Die Himmelblauen mussten den Neubeginn in der dritten Liga antreten, in der sich auch die schauerlichen Weihnachtskomödien des neuen Besitzers bewegen. Einen Ästhetikplan besaß De Laurentiis aber zumindest im Fußballgeschäft. "Ein Verein muss Gewinn abwerfen", sagte er beim Amtsantritt und bilanziert im Unterschied zur Konkurrenz AC und Inter Mailand oder Juventus Turin fünf Jahre schwarze Zahlen in Folge. Dem Patron fehlt es beileibe nicht an finanziellen Ressourcen, er ist aber kein Scheich oder Oligarch, der gedankenlos Geldbündel auf die Transferpiazza schleudert.

Mit einem stringenten Projekt ohne Größenwahn puzzelte sich Neapel anhand weitsichtiger Einkäufe Jahr für Jahr ein funktionierendes Kollektiv zusammen. In die drei Juwelen Ezequiel Lavezzi, Marek Hamsik und Edinson Cavani investierte De Laurentiis 29,5 Millionen Euro - aktuell wird ihr Wert auf das Dreifache taxiert.

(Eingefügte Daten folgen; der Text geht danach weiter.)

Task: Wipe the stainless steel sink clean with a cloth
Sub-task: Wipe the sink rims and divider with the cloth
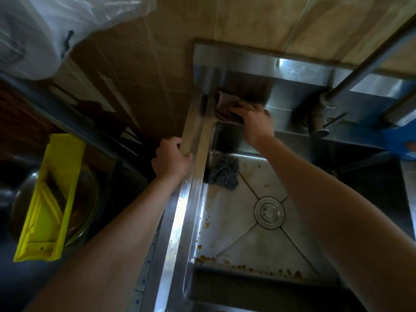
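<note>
The stainless steel sink (193,167) fills the middle and right of the head view, its basin floor marked with brown stains and crumbs. A brownish cloth (225,104) lies on the sink's back left corner ledge. My right hand (254,122) presses on the cloth there, fingers spread over it. My left hand (171,159) grips the left outer edge of the sink rim, fingers curled over it.
A dark scouring pad (222,172) lies in the basin's back left corner, near the round drain (269,212). The faucet (326,102) rises at the back right. A yellow slicer (49,199) rests on a glass bowl at left. A plastic bag (56,30) hangs upper left.
</note>
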### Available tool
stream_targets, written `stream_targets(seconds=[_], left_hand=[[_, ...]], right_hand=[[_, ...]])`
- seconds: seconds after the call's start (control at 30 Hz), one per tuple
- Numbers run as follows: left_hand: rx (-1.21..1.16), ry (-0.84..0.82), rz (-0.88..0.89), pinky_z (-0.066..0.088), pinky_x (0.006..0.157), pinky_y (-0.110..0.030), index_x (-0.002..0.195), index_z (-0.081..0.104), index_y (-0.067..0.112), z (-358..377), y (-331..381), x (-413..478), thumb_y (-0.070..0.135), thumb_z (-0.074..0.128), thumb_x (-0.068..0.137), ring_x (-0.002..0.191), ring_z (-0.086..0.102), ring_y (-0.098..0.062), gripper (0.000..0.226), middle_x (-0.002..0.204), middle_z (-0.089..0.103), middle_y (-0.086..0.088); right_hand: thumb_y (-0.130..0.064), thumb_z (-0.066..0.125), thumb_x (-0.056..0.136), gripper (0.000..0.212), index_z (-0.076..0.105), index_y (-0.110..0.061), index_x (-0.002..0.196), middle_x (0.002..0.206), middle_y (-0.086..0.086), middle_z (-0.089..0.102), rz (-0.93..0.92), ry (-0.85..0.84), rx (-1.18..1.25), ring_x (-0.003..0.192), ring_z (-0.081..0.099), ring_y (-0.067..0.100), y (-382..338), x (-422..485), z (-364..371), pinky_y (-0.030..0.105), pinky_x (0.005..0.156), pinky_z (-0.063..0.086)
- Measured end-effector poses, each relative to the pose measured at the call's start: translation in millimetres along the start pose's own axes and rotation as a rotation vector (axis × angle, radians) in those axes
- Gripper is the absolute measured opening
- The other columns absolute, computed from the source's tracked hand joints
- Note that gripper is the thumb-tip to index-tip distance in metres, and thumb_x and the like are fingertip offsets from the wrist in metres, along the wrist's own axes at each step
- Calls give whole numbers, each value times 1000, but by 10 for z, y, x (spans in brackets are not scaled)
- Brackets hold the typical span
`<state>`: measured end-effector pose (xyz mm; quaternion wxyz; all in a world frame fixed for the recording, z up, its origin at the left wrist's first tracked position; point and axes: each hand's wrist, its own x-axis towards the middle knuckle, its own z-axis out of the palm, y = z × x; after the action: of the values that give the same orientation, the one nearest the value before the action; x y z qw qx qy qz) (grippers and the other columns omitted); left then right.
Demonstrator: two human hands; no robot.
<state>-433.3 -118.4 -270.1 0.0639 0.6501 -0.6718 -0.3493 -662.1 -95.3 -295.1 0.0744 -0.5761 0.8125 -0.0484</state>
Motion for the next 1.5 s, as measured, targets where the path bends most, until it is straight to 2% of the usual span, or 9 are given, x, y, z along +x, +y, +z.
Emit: stream_targets(seconds=[0.17,0.33,0.47,0.6,0.77,0.97,1.07,1.2,1.5], left_hand=[[-35,8,-11,43,95,-50,121,57,22,16,2,-3,24,71,82,111,54,-28,42,126,53,-2],[-19,15,-18,42,97,-50,126,53,22,49,-7,3,24,71,83,116,52,-28,47,131,49,-3],[-23,19,-14,42,96,-48,126,53,23,56,-30,18,26,71,82,116,52,-28,47,130,50,-3],[6,29,39,44,93,-48,127,54,22,60,-74,5,30,69,82,114,53,-30,48,126,53,-6],[68,3,96,46,89,-48,123,57,20,25,-77,-29,31,65,84,109,53,-35,41,120,53,-11],[66,-78,105,41,98,-48,144,31,18,-34,-303,-198,43,58,88,125,42,-34,68,139,41,-14],[30,-93,112,41,99,-50,144,32,19,-77,-454,-348,44,55,88,124,43,-33,65,138,42,-12],[1,-97,123,42,96,-47,141,38,18,-131,-590,-533,42,56,88,121,46,-30,60,134,47,-13],[-38,-128,95,46,93,-43,135,46,21,-166,-881,-923,45,66,80,115,51,-27,63,126,52,-8]], right_hand=[[6,50,78,67,52,-36,131,147,-13,40,210,88,96,129,37,30,576,-279,-41,53,104,33],[5,49,79,62,57,-34,126,142,-10,47,229,143,160,124,43,31,503,-253,-33,46,96,42],[-2,49,84,57,54,-37,129,144,-11,44,134,102,117,125,43,30,100,-94,39,44,97,41],[-5,49,85,59,49,-37,134,147,-8,40,40,38,111,127,39,30,-456,111,123,53,101,39],[-2,50,85,56,53,-35,130,140,-3,48,51,36,181,125,41,30,-678,165,120,53,97,41],[2,50,84,57,55,-34,127,128,2,58,0,64,219,118,46,31,-708,16,99,53,96,43],[0,52,85,54,57,-34,125,115,5,62,4,91,283,111,50,31,-758,-159,130,45,86,45],[-2,57,84,52,57,-32,127,120,1,63,-31,115,358,100,56,28,-847,-481,220,28,67,40],[-3,58,82,54,57,-32,127,121,1,60,-69,99,384,89,56,32,-1028,-1122,303,36,62,51]])
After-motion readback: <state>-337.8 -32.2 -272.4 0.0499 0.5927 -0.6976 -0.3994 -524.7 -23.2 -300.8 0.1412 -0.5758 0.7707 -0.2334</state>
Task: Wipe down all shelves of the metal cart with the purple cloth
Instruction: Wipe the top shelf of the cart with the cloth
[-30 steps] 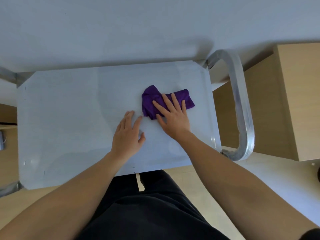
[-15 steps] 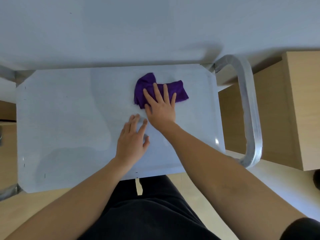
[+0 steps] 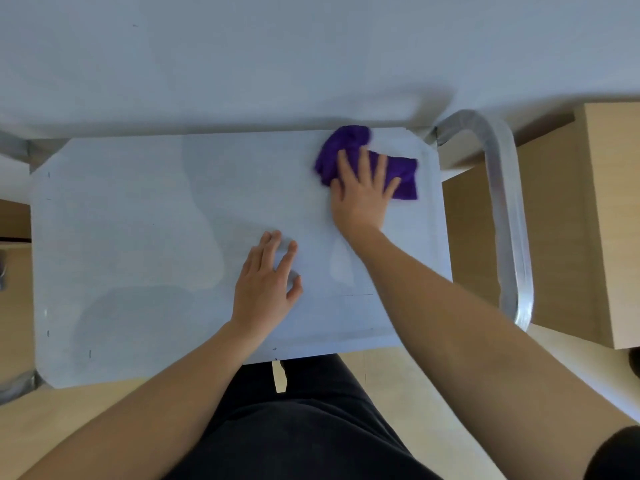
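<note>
Fingers (image 3: 363, 168) straight and fanned, the right hand (image 3: 360, 202) presses flat on the purple cloth (image 3: 405, 174), while the left hand (image 3: 265, 285) is palm-down, fingers loosely spread, holding nothing! Big to small now: the cart's top shelf (image 3: 138, 220) fills the middle, a wooden cabinet (image 3: 609, 220) stands off its right side, the tubular handle (image 3: 502, 188) curves between them, and the crumpled cloth sits at the shelf's far right corner. Left hand's toward the front edge (touching the metal or just above it, can't tell).
</note>
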`<state>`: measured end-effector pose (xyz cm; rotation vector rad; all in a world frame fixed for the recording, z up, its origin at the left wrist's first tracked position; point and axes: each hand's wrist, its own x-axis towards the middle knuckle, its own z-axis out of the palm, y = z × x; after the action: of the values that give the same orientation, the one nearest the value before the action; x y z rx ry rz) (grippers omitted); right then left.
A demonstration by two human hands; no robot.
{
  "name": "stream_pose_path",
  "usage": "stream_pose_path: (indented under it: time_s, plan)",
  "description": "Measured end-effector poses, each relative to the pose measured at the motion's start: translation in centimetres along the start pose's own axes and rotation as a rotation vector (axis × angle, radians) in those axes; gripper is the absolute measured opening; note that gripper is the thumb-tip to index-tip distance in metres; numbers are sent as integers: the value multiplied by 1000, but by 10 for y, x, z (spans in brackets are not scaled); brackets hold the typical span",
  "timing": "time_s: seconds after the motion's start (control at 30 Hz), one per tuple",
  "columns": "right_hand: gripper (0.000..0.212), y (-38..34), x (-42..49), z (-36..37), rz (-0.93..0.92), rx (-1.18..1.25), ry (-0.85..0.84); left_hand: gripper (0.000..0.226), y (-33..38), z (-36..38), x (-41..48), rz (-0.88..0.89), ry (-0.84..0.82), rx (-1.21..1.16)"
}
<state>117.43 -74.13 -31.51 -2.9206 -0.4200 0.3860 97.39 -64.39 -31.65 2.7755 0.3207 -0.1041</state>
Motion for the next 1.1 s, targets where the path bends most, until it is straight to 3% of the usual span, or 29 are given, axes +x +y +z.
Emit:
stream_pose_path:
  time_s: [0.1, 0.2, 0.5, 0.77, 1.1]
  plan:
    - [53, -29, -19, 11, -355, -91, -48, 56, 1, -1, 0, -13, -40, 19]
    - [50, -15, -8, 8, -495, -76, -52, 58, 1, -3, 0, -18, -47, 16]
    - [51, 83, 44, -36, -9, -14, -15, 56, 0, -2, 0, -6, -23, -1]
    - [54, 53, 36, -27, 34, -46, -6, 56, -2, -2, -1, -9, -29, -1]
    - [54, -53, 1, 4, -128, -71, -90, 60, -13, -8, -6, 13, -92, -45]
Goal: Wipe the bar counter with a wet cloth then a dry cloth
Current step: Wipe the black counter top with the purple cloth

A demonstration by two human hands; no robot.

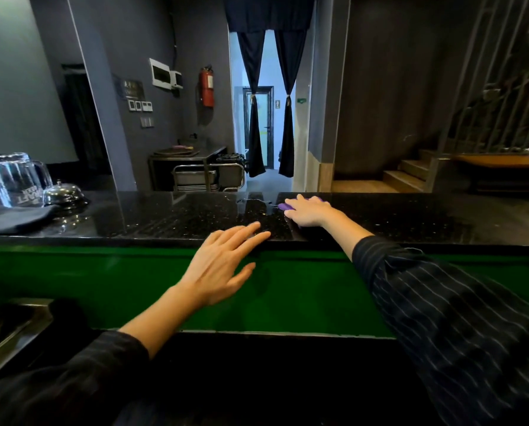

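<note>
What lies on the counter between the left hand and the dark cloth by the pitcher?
Nothing: in the head view, bare black counter separates left hand from dark cloth.

Black counter (165, 219): cloths (14, 218), pitcher (14, 179), bell (63, 193).

I read this as a bar or small restaurant, seen from behind the serving side. Evidence: a long polished black stone counter (171, 216) with a green front panel (103, 278); a glass beer pitcher (14, 179) and a metal service bell (63, 193) standing on it; a steel work table (192, 161) beyond; a wall-mounted fire extinguisher (207, 86); a curtained doorway (264, 103); stairs (410, 173) to a wooden table.
</note>
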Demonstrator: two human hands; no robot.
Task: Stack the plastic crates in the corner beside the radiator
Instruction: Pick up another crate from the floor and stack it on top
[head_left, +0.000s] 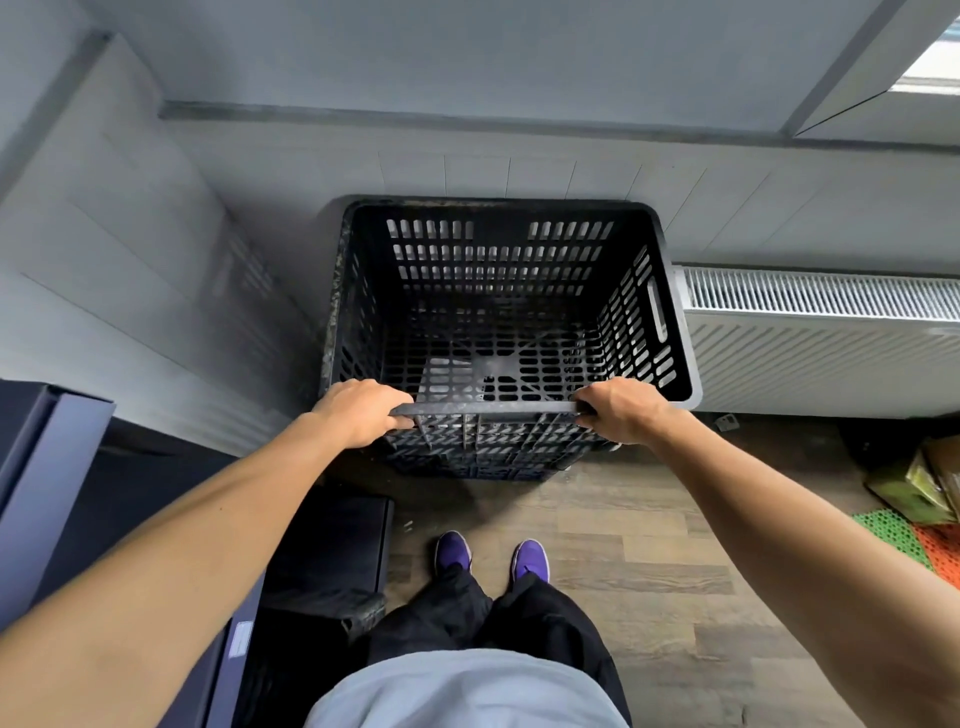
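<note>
A black perforated plastic crate stands against the back wall in the corner, just left of the white radiator. It sits on top of at least one more black crate, whose slotted side shows below its near rim. My left hand grips the near rim at its left end. My right hand grips the same rim at its right end. The top crate is empty; the floor shows through its slotted bottom.
Dark blue cabinets or boxes stand at the left, with a black box on the floor beside my feet. Green and orange plastic mats and cardboard items lie at the right. Wood-look floor runs between.
</note>
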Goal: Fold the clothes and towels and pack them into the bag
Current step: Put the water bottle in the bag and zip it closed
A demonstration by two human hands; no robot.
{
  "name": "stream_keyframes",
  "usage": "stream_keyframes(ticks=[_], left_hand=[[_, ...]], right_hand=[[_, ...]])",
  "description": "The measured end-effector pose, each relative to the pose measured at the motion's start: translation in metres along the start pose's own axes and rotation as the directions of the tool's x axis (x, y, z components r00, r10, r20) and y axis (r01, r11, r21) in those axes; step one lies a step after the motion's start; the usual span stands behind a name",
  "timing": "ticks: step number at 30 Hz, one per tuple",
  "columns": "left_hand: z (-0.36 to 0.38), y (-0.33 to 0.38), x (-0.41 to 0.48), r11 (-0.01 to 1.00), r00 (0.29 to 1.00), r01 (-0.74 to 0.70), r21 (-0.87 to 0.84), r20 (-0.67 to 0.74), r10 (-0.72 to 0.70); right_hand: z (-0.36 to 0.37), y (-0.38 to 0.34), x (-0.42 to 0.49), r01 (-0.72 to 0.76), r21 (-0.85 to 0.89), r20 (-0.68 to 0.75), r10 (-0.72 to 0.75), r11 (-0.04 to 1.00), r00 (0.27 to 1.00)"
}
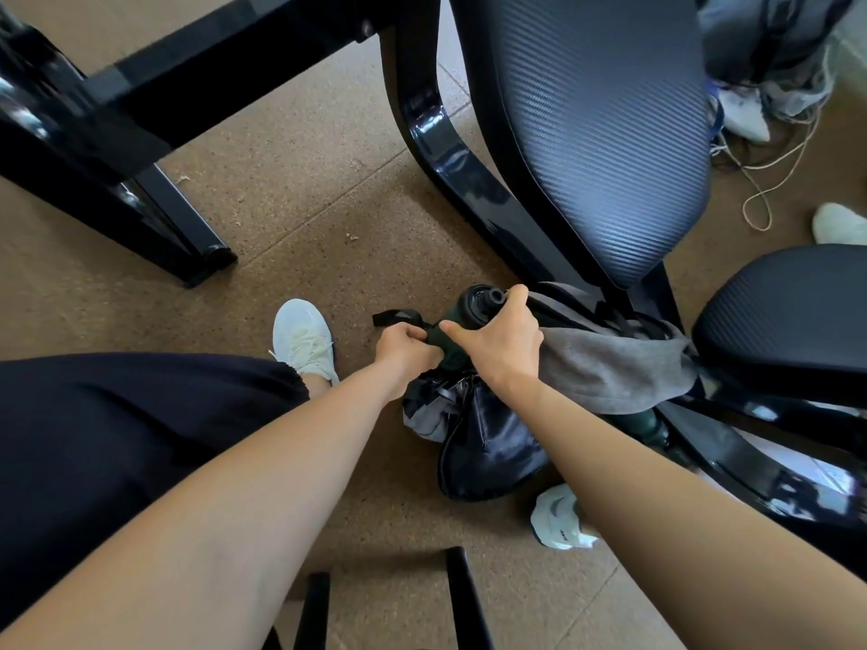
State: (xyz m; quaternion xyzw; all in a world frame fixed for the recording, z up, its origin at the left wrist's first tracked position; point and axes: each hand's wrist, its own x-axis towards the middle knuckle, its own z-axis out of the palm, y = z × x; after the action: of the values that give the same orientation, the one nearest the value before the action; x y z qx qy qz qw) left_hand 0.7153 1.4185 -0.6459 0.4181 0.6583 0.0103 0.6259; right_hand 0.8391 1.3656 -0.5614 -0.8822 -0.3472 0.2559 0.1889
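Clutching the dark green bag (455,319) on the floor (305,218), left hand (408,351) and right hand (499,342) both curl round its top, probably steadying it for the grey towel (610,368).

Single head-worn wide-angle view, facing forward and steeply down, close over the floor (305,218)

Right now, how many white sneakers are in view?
4 white sneakers: one on the person's left foot, one at bottom right of centre, one at the right edge, one top right by the cords. The chairs may hide more.
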Motion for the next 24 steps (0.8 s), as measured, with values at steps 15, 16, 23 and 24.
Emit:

 Drei Tenöre der Offensive

Die sogenannten Drei Tenöre der Offensive jagt mittlerweile beinahe jeder Spitzenverein Europas. Der jüngste signifikante Neuzugang heißt Gökhan Inler, Kapitän der Schweiz, und überragender Balleroberer im Mittelfeld. In der nahen Zukunft will der Präsident nach dem Modell des FCBarcelona das Trainingsgelände und den Nachwuchsbereich ausbauen: "Die Stars müssen wir demnächst im eigenen Haus formen, der einzige Weg, um langfristig Erfolg zu haben. Nur weil wir jetzt oben stehen, werde ich keine verrückten Summen für neue Spieler ausgeben", sagt De Laurentiis, dessen kernige Aussagen zur Freude der Stadt Italiens Calcio-Establishment nach Kräften durchrüttelt.

Seit zwei Jahren hat das Napoli-Projekt auch den adäquaten Trainer. Zunächst aber gelang Edy Reja, jetzt bei Lazio Rom, der Durchmarsch von der dritten in die erste Liga. Es folgte ein mittelmäßiges Intermezzo von Roberto Donadoni, den schließlich Walter Mazzarri ablöste. Der Toskaner verpasste der Elf eine neue Ordnung. Seither gilt der SSC Neapel mit seiner rasanten Dynamik und einem beeindruckenden Konterspiel derzeit als edelster Vertreter der Serie A. Das honorierten selbst die Anhänger von Manchester City nach dem 1:1 mit Applaus, und die englische Presse wunderte sich. "Was für ein aufregender Offensivfußball! Napoli scheint gar keine italienische Mannschaft zu sein", schrieb der "Independent".